No timers tied to specific times of day. No polling loops. The system reacts to real events: AC plug/unplug, battery capacity change, daily rollover at midnight, and system boot.
git clone https://github.com/thevirtueye/lithium-cycle
cd lithium-cycle
./tests/test-dryrun.sh # sanity-check the logic (no install yet)
sudo ./install.sh # install
sudo lithium-cycle status # see the current stateThat's it. From now on the system runs itself.
Two requirements: your operating system must be a modern Linux distro, and your laptop firmware must expose a writable charge threshold to the kernel.
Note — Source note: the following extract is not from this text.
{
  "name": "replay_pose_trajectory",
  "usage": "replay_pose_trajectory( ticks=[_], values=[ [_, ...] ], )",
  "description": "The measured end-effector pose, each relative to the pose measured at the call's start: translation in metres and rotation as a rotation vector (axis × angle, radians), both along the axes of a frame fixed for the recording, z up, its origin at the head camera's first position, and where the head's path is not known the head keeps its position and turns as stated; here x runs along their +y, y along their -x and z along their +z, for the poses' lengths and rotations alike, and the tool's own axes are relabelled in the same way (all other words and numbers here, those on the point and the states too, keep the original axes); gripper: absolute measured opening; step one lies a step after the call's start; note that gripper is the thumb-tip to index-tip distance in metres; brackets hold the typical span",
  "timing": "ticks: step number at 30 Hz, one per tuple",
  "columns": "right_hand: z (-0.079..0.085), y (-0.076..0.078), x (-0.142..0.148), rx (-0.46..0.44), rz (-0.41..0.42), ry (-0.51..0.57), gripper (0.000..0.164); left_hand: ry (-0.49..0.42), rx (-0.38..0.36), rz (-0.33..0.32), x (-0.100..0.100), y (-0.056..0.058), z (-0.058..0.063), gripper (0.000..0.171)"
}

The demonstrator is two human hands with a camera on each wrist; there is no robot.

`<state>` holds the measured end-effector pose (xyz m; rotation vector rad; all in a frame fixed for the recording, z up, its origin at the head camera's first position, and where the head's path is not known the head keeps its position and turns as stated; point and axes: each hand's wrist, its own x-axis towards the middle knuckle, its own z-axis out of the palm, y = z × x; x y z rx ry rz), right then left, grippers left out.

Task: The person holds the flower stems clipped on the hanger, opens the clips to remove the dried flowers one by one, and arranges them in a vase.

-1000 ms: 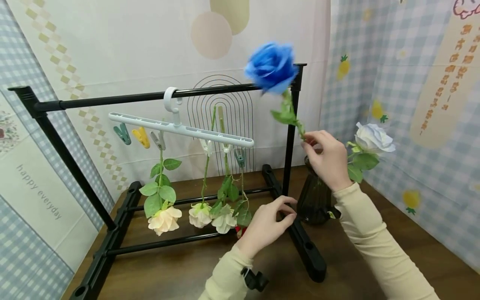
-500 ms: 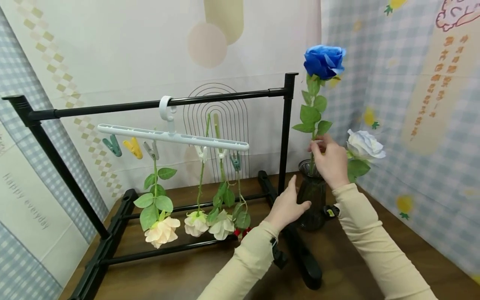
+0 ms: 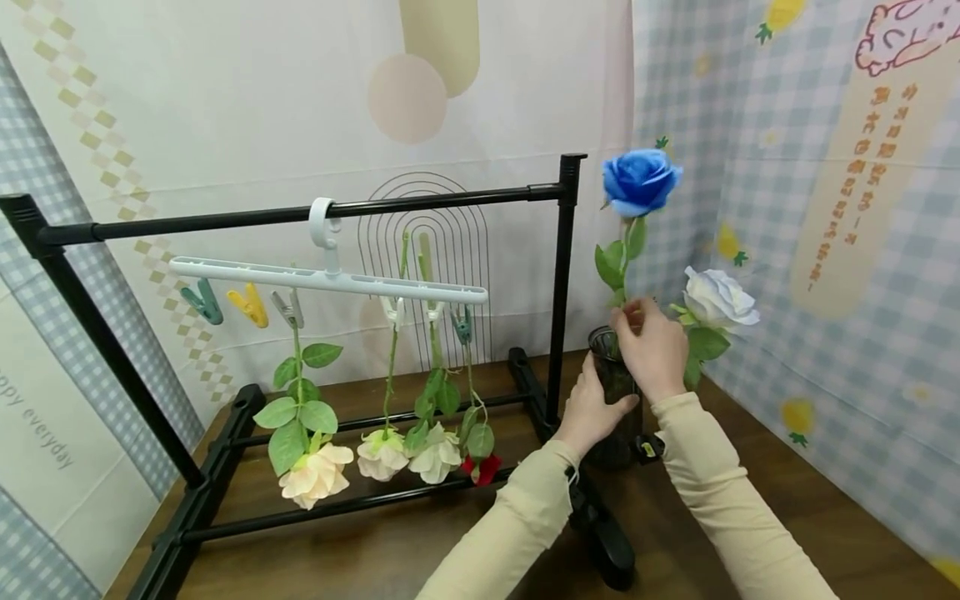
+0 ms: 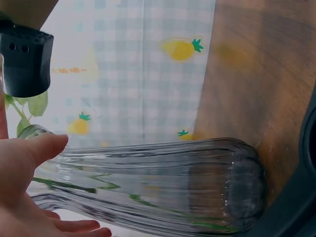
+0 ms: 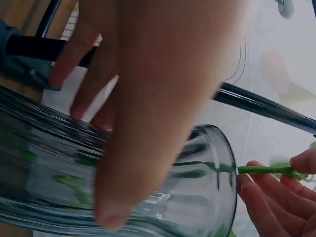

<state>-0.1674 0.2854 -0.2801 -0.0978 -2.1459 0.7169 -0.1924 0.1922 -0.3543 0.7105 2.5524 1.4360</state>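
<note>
My right hand [image 3: 656, 350] pinches the green stem of a blue rose [image 3: 641, 182], which stands upright over a dark clear glass vase [image 3: 611, 454]. In the right wrist view the stem [image 5: 264, 169] runs between the fingertips into the vase's mouth. My left hand [image 3: 588, 412] holds the vase near its neck, thumb on one side and fingers on the other. The left wrist view shows green stems inside the ribbed glass [image 4: 148, 192]. A white rose [image 3: 718, 298] leans out to the right, its lower stem hidden behind my right hand.
A black rack [image 3: 442, 200] carries a pale blue hanger [image 3: 330, 282]. Several roses hang head down from its clips, among them a peach rose [image 3: 317, 473] and a red rose [image 3: 482, 469]. A yellow clip [image 3: 249, 305] holds nothing. The rack's foot [image 3: 607, 542] lies beside the vase.
My right hand has brought the blue rose from beside the rack to over the vase and lowered it into the mouth. My left hand has come up to the vase and taken hold.
</note>
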Motion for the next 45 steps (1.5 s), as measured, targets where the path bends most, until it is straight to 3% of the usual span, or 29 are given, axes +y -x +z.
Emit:
replay_pose_trajectory(
  ticks=[5, 9, 14, 20, 33, 40, 45],
  values=[
    [-0.009, -0.001, -0.003, 0.029, -0.011, -0.053, 0.025, -0.02, 0.04, 0.03, 0.001, 0.005, -0.004, 0.084],
    [-0.017, -0.002, -0.004, 0.029, -0.021, -0.118, 0.022, 0.021, 0.13, 0.057, 0.001, 0.007, -0.013, 0.079],
    [-0.025, -0.002, -0.01, -0.048, -0.037, -0.161, 0.021, 0.067, 0.271, 0.119, -0.001, 0.008, -0.025, 0.076],
    [-0.026, -0.002, -0.017, -0.171, -0.04, -0.199, 0.02, 0.103, 0.336, 0.153, -0.004, 0.007, -0.03, 0.074],
    [-0.02, -0.007, -0.018, -0.303, 0.026, -0.233, 0.031, 0.158, 0.329, 0.17, -0.006, 0.008, -0.032, 0.073],
    [-0.016, -0.046, -0.027, -0.252, -0.01, -0.157, 0.032, 0.176, 0.282, 0.146, -0.001, 0.005, -0.036, 0.076],
    [-0.016, -0.075, -0.035, -0.147, -0.014, -0.14, 0.024, 0.152, 0.193, 0.06, -0.006, -0.003, -0.031, 0.079]
  ],
)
Your laptop must expose this file:
/sys/class/power_supply/BAT0/charge_control_end_threshold
Quick check:
ls /sys/class/power_supply/BAT*/charge_control_end_thresholdIf the file exists, you're good. If it doesn't, the installer will print a list of things to try (loading the right kernel module for your laptop brand). Rough vendor compatibility:
| Vendor | Support |
|---|---|
| Lenovo ThinkPad | Yes (thinkpad_acpi) |
| Lenovo IdeaPad | Yes on most recent models (ideapad_laptop) |
| ASUS ROG / ZenBook | Yes on recent models (asus_wmi) |
| Huawei MateBook | Yes (huawei_wmi) |
| Framework | Yes (native kernel support) |
| System76 | Generally yes |
| Dell | Hit-or-miss, depends on model |
| HP | Almost never (firmware doesn't expose it) |
| Acer / MSI | Case by case |
| Apple Mac | No |
Single-battery laptops only. Dual-battery setups (some ThinkPad business
models) work for whichever battery you configure as BATTERY=BAT0 (or
BAT1); the other is left at firmware defaults.
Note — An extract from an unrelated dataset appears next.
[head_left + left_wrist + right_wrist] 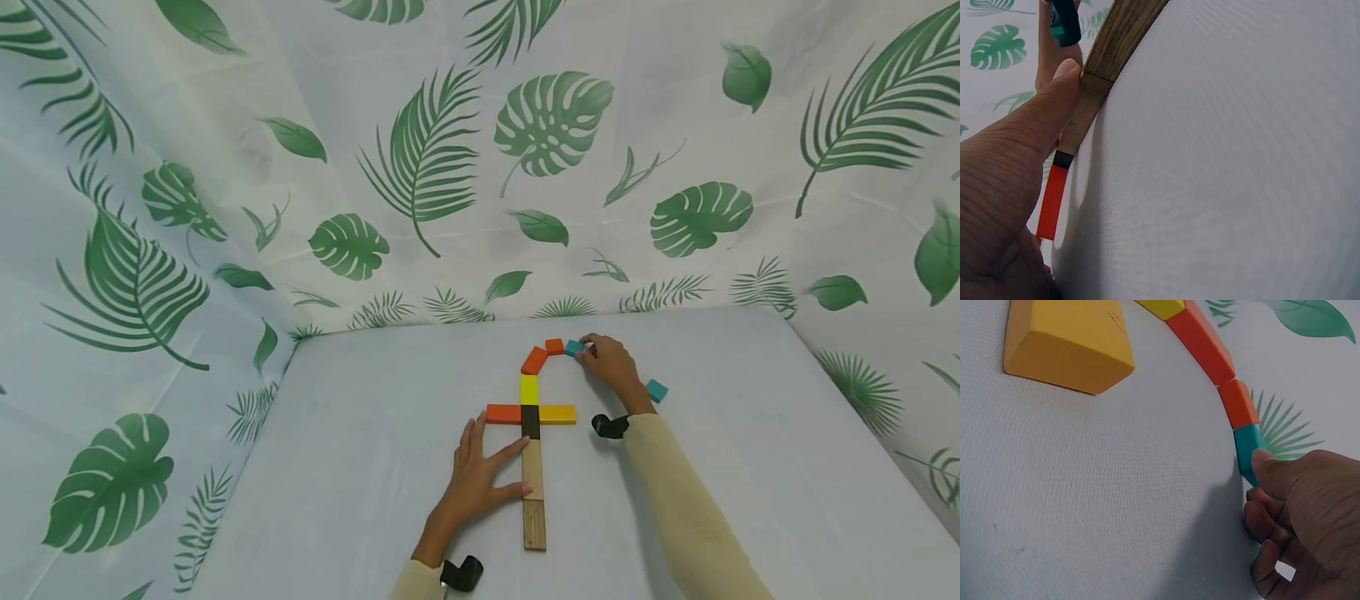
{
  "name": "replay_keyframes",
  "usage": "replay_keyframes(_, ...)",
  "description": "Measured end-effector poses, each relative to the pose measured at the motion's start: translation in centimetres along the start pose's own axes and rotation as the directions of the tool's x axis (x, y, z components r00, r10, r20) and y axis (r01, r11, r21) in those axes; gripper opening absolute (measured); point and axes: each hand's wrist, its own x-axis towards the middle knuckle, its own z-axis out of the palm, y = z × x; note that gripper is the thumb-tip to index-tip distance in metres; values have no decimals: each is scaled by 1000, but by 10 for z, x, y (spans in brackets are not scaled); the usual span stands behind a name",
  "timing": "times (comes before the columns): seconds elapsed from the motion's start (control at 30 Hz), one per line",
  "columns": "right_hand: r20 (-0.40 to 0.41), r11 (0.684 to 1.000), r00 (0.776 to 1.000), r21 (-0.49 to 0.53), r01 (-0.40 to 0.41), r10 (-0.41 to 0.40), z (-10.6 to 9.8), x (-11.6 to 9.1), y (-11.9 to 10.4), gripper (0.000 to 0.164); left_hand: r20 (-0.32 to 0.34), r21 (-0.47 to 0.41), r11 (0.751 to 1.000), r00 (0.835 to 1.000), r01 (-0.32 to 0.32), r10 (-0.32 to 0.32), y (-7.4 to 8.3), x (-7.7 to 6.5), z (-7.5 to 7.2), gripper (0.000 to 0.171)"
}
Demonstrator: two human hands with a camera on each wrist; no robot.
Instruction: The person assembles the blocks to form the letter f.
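Observation:
Toy blocks form a hooked line on the table. A dark wood block (535,527) is nearest, followed by a pale wood block (532,471), a black block (530,422) and a yellow block (528,389). A red block (503,414) and an amber block (558,414) flank the black one. From the yellow block, a red-orange block (534,360) and a small orange block (554,346) curve right to a teal block (1248,450). My right hand (611,365) pinches this teal block. Fingers spread, my left hand (476,479) touches the stem's left side and the red block's end.
A second teal block (657,390) lies apart, beside my right wrist. Black wrist cameras sit at the left wrist (462,573) and right wrist (610,426). Leaf-printed cloth (450,167) rises behind the white table (360,467) and along its sides.

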Motion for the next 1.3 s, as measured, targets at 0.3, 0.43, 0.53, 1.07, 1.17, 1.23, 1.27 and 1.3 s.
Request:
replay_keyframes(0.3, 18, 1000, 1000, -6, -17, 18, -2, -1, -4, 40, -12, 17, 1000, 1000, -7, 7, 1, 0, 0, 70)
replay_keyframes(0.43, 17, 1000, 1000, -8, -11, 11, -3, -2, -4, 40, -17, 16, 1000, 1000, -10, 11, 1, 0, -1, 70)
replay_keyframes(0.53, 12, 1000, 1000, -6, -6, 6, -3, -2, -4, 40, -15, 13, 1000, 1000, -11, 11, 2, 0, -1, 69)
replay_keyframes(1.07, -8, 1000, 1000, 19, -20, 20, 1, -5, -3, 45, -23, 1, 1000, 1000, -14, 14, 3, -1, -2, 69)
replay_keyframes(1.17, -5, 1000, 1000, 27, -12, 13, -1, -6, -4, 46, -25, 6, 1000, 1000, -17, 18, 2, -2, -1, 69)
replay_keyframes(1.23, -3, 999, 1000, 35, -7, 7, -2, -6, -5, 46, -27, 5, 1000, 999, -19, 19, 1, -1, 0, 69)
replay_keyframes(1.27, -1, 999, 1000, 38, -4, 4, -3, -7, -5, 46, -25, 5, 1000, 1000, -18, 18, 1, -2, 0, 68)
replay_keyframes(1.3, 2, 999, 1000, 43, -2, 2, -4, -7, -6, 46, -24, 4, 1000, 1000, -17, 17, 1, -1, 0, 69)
Three different things can trigger the script. They all converge on the same idempotent function:
- udev fires on every
power_supplyevent (cable plugged/unplugged, capacity tick). - A systemd timer fires every day at 00:01 to handle the date
rolling over to a new month.
Persistent=truecovers the case where the laptop was off at that exact minute — the missed run is caught up at the next boot. - The service unit runs once at boot, so the system is always in a correct state regardless of when you turn the laptop on.
Each trigger calls the same logic:
- Has this month already been marked as "full charge done"? → Set threshold to 80 %. Done.
- Otherwise, if we're on or past day 1 of the current month:
- If capacity is already ≥ 100 % → mark this month as done, drop threshold back to 80 %.
- Else → set threshold to 100 % and let the battery fill.
State is persisted in /var/lib/lithium-cycle/state as
last_full_charge=YYYY-MM. The full-charge window stays open across days
until 100 % is actually reached — so if you forget to plug in on the 1st,
the system picks up on the 2nd, 3rd, etc.
Edit /etc/lithium-cycle/lithium-cycle.conf:
| Variable | Default | Meaning |
|---|---|---|
BATTERY |
BAT0 |
Battery device under /sys/class/power_supply/ |
NORMAL_THRESHOLD |
80 |
Daily charge cap |
FULL_THRESHOLD |
100 |
Cap during the monthly full-charge window |
FULL_CHARGE_DAY |
1 |
Day of the month to open the window (1–28) |
COMPLETION_CAPACITY |
100 |
Capacity at which the full charge counts as done (1–100) |
After editing, apply changes with:
sudo systemctl restart lithium-cycle.serviceThe config file is never overwritten by reinstalling — your edits
survive sudo ./install.sh being run again.
sudo lithium-cycle status # one-shot, human-readable summary
journalctl -t lithium-cycle # all script log lines
journalctl -t lithium-cycle -f # follow logs live
systemctl list-timers lithium-cycle.timer
cat /sys/class/power_supply/BAT0/charge_control_end_threshold
cat /var/lib/lithium-cycle/stateYou can also force an evaluation manually at any time:
sudo systemctl start lithium-cycle.serviceTwo test layers ship with the project.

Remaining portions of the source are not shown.